* _THE TASK_: Give the number of lines in the listing that contain "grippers", with no other words.

-----

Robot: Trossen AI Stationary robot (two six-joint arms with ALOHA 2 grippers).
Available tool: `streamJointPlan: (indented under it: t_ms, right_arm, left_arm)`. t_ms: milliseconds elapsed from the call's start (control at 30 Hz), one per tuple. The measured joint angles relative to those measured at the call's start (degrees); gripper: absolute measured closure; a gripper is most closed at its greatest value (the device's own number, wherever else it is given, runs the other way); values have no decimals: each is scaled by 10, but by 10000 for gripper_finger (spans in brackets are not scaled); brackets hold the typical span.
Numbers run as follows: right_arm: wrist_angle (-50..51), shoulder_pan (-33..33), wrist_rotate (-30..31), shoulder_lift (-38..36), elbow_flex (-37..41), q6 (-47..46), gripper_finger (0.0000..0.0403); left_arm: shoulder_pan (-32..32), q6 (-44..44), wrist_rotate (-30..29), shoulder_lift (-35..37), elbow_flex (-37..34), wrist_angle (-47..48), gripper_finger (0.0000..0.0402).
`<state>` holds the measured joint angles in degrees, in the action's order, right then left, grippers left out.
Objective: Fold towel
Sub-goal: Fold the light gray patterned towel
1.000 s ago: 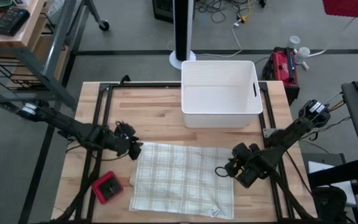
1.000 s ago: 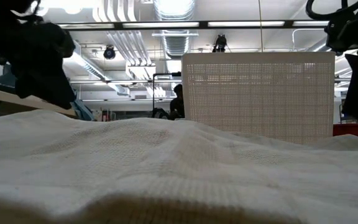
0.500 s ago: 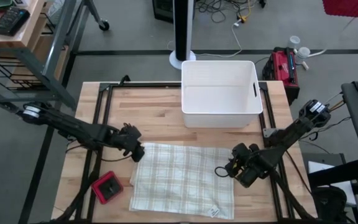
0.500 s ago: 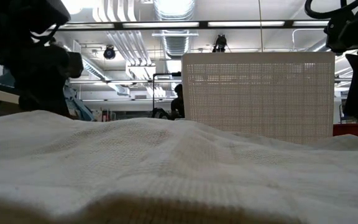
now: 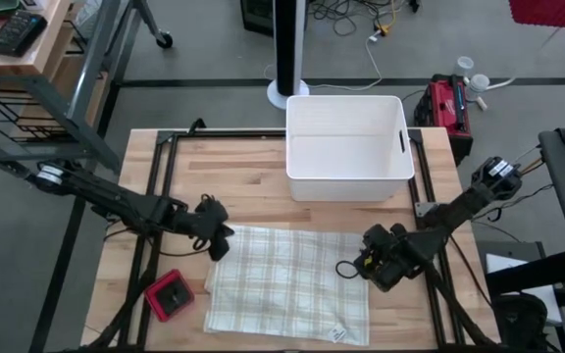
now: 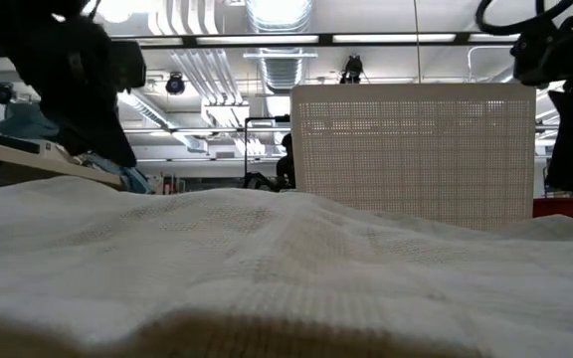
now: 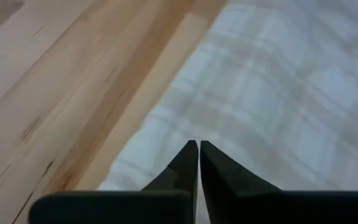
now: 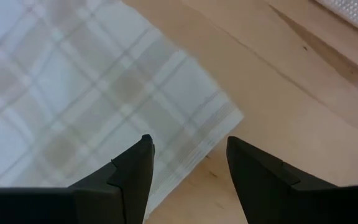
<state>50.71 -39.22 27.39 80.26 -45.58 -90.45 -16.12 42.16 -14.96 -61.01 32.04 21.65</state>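
1. Towel (image 5: 290, 282), a pale plaid cloth, lies spread flat on the near half of the wooden table (image 5: 233, 176); from above we see it between the two arms.
2. We find the left gripper (image 5: 220, 240) at the towel's far left corner, low over the cloth.
3. In the left wrist view its two dark fingers (image 7: 185, 163) are pressed together, tips meeting right at the towel's edge (image 7: 166, 118); we cannot tell whether any fabric is caught between them.
4. We see the right gripper (image 5: 365, 263) at the towel's far right corner.
5. In the right wrist view its fingers (image 8: 135, 165) stand spread apart, straddling the corner of the cloth (image 8: 219, 112); nothing is pinched between them.
6. Behind the towel, at the far edge of the table, we see a white bin (image 5: 346, 147).
7. A small red and black object (image 5: 169, 296) sits just left of the towel's near left side.
8. In the low view, the towel (image 6: 267, 268) fills the foreground, with the bin's perforated wall (image 6: 411, 149) behind it.
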Motion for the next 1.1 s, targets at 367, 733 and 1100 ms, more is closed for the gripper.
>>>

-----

* _OUTPUT BELOW_: 2